Our friends Tom and Amy were already there with the megabrella (a super cool homemade beach umbrella), a fire set and ready to light. We felt like we were on a super yacht with the deck hands readying the beach party for us. Some other friends showed up with several paddle boards and I had my first go at it. I’ll have to say I’ve always thought that it looked sort of boring, but I was wrong about that. It was really super fun and definitely a challenge. It was a bit like snorkeling standing up, as you could easily see everything in the water. The one I was one was a neat inflatable model, but I won’t be getting one anytime soon as the price tag was $1400, ouch.
More about the Flip Flop House. Legend has it that it was so named because when cruisers excavated the place prior to building, they came across tons of unmatched flip flops. (not really a rare occurrence on a beach). In years past it was a nude beach, but those days are gone. Anyway, it’s situated on the northern end of Stocking Island,harbor side, and is a bit off the beaten path. Many people come here and stay for months never finding it. The cruisers built a neat bar, some tables and benches with a tiki hut covering, a fire pit, and even a shell lined path that leads to the latrine. It’s decorated with all sorts of beach finds and some Christmas lights. Tom brought his portable generator and nestled it in the woods, so we had lights but no noise. We even had our own New Years Eve ball to drop, that was fashioned from a volleyball covered with lights, and strung from a tall tree.
About 20 folks showed up. We grilled food, swam, played on beach toys, had some musicians in the crowd, too. By 9 p.m. we celebrated boaters midnight by standing around the ball and doing the countdown. About that time fireworks were going off over on Great Exuma Island so we got to enjoy that too.

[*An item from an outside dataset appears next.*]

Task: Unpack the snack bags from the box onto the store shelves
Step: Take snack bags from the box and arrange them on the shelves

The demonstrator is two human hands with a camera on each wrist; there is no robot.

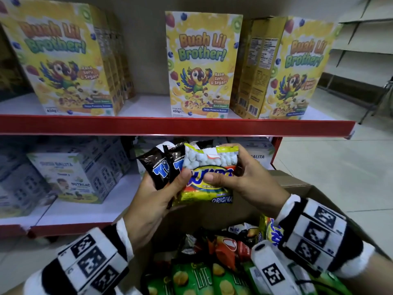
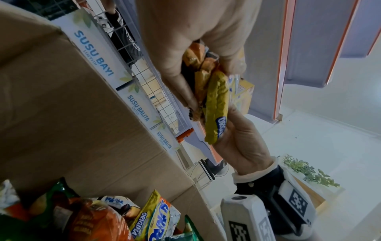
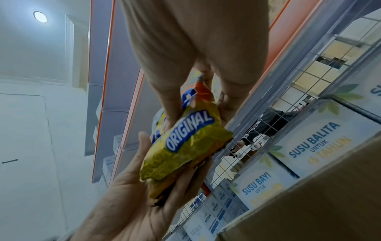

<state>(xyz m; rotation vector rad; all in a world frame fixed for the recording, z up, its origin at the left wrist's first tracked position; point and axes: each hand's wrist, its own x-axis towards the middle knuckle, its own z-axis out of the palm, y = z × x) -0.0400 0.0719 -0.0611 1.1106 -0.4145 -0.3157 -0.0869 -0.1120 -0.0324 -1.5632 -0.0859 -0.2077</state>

It was a bit of a scary dinghy ride home in the dark (no moon). Coleen had a flash light on the bow and was looking ahead for obstacles. We had one huge fish jump up and nearly land in the dinghy, and she saw a 7 foot shark. By 10 p.m. we were showered and in our jammies. Admittedly, cruisers rarely stay out late as most of us are up with the sun, and an afternoon on the water will wear you out.